Tuesday, July 16, 2013

SQL Saturday 232 Schedule is LIVE!

Hello Dear Reader!  Just a quick blog post today.  The Schedule for SQL Saturday 232 is now live!  You probably have heard me tell the story about how the First SQL Saturday was 6 years ago in Orlando.  Many people from the community participated to make it a success, and that success continues because of community members all over the world.  This year as SQL Saturday comes home for its annual event we have a lineup that is unparalleled. 

Currently on the schedule we have 13 active SQL Server MVP’s, 4 Microsoft Employees, and 1 MCM.  Speakers from all over the country are coming to Orlando for this event and now all we need now is you.

Come make a little bit of history with us in Orlando.  All of this doesn't even cover the Lunch, served by speakers and always delicious, or the prizes.  Last year we gave away an X-Box, IPAD, gift cards, software, and many other prizes thanks to our great Sponsors.

SQL MVP Rodney Landrum (@SQLBeat|Blog), Pass Evangelist Karla Landrum (@KarlaKay22|Blog), and your friendly neighborhood SQLBalls worked tirelessly on the schedule.  We scrapped and scrimped to get every slot possible to bring you the BIGGEST SQL Saturday Orlando ever.

More blogs on this during the ramp up to the event, for today all I ask it go check out the schedule by clicking here.  Signup, get some SQL Community, and make sure to stop by and say Hi!

See you there!

Thanks,
Brad

Monday, July 15, 2013

T-SQL Tuesday #44 Wrap UP



Hello Dear Reader, what a busy week we’ve had last week!  I’ve got 3 big Thank You’s that I would like to give. 

First off I’d like to say Thank You to Adam Machanic for allowing me to host T-SQL Tuesday #44.  When I first started blogging, I participated in T-SQL Tuesday to keep myself writing at least once a month.  Hosting one seemed like a very far off goal at the time.  Thank you Adam for coming up with the concept and helping to promote growth for all of us bloggers out there!

Secondly my SQL Family, SQL Friends, and fellow Bloggers.  Without you writing there is no content.  You put your hard earned time into this effort and I Thank you.  Not gonna like I’m getting a little verklempt! 

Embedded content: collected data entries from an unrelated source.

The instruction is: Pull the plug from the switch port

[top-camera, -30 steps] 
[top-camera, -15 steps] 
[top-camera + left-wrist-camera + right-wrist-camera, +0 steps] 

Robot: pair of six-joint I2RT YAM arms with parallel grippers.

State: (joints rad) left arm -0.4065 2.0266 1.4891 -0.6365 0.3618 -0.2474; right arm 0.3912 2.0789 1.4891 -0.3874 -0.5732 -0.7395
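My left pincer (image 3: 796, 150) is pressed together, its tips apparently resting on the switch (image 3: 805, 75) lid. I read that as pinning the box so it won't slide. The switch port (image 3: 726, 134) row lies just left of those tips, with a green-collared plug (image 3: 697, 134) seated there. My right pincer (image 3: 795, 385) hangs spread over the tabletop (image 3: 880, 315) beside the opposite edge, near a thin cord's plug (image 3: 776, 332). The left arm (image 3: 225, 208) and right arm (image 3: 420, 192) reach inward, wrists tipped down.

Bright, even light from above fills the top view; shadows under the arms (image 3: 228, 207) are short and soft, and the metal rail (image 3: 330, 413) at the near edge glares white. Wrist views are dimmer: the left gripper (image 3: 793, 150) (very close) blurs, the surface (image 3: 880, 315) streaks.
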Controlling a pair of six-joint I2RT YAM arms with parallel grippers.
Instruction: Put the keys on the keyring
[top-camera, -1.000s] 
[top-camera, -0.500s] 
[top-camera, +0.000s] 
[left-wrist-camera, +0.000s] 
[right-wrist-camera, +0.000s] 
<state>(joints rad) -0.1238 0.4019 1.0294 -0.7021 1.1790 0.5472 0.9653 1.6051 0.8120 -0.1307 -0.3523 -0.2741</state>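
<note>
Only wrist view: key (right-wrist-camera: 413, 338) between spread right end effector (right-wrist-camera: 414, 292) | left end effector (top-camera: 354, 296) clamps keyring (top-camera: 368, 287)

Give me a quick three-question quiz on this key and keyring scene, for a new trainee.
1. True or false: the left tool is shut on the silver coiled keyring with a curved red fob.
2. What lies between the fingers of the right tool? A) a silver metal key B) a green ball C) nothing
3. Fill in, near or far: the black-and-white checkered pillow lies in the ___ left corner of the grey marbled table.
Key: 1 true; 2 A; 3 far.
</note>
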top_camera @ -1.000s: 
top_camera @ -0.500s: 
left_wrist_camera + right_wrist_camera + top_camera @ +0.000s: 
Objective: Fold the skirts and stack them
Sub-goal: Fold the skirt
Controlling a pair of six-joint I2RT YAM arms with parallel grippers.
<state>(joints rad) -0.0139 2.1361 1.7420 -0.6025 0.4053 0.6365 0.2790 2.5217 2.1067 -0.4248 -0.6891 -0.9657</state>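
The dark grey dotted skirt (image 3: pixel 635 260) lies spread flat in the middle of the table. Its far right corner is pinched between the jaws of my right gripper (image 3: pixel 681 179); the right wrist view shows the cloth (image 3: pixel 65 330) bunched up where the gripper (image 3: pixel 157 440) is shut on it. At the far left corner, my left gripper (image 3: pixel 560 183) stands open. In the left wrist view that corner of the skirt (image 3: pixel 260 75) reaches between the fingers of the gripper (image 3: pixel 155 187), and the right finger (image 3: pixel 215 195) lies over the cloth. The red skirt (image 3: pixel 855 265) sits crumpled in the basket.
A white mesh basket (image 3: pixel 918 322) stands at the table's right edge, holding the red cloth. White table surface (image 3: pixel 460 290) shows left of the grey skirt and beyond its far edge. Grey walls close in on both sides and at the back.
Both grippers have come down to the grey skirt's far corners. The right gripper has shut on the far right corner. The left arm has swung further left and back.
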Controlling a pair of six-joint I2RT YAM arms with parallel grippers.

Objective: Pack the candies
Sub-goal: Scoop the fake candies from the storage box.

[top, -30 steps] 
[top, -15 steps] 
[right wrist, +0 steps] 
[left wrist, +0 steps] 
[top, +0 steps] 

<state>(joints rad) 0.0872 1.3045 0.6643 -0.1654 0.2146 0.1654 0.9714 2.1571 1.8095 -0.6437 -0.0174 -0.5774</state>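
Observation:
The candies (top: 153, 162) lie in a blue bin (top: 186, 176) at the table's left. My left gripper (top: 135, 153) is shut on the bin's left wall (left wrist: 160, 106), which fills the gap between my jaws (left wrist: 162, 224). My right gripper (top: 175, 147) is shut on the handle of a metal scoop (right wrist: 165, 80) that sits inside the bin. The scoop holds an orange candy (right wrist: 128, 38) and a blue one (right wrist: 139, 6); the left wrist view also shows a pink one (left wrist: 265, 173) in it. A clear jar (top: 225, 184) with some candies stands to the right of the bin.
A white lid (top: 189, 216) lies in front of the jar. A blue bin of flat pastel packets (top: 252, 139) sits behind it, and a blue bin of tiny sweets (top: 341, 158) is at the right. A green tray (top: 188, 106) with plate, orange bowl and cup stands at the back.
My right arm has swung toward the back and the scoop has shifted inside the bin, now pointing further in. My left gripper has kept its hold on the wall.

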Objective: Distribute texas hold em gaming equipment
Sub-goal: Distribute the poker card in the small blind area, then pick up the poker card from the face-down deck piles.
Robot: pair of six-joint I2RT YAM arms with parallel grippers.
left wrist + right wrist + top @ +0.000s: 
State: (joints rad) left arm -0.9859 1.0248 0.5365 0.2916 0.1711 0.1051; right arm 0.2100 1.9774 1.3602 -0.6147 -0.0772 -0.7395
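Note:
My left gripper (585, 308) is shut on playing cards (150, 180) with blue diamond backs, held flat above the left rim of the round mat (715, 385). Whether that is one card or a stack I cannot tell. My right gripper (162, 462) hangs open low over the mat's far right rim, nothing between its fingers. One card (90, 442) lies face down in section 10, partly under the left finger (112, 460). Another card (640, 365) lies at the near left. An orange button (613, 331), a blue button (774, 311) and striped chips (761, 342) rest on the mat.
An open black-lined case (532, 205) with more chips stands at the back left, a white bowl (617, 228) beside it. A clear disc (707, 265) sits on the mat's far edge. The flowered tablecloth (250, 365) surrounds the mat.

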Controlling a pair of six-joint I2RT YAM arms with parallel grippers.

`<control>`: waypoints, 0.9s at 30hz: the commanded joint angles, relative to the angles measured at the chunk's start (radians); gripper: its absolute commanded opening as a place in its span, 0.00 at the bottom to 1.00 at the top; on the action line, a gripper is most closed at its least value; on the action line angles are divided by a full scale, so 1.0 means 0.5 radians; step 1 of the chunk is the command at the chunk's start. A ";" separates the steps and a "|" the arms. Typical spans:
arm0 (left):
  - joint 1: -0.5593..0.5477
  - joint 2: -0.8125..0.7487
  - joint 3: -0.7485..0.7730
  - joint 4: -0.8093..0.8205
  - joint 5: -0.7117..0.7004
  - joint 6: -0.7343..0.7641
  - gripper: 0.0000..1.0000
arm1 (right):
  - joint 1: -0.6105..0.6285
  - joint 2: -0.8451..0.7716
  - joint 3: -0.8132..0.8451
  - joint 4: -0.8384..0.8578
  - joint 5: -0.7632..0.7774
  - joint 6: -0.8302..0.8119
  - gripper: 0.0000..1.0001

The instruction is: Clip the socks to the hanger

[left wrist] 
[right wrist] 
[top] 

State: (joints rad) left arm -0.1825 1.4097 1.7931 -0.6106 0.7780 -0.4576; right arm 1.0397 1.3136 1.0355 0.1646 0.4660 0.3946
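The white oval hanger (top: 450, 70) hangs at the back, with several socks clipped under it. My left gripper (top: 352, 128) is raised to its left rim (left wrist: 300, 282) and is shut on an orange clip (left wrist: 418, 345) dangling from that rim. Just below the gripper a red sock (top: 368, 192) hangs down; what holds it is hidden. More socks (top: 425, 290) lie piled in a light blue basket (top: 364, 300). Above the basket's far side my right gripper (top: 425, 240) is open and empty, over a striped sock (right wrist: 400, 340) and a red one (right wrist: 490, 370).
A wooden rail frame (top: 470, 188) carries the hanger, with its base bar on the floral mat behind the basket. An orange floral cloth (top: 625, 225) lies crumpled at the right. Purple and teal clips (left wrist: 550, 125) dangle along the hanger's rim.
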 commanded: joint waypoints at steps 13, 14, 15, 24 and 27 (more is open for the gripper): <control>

Lastly Dear Reader, Thank You.  Without you all we may as well not put words to digital paper.

The subject was Second Chances and I was very impressed with the blogs, all around great job everyone.   18 spectacular blogs all about different types of Second Chances.



Koen Verbeeck (@Ko_Ver | Blog) Wrote about free time on the job, and how he would approach it now vs. years ago.



Jes Schultz Borland (@grrl_geek | Blog) Blogs about her first experience with SQL Server Clustering and the lessions she’s learned along the way.  She also has the funniest picture of the day, I believe people stopped and looked at me as I laughed.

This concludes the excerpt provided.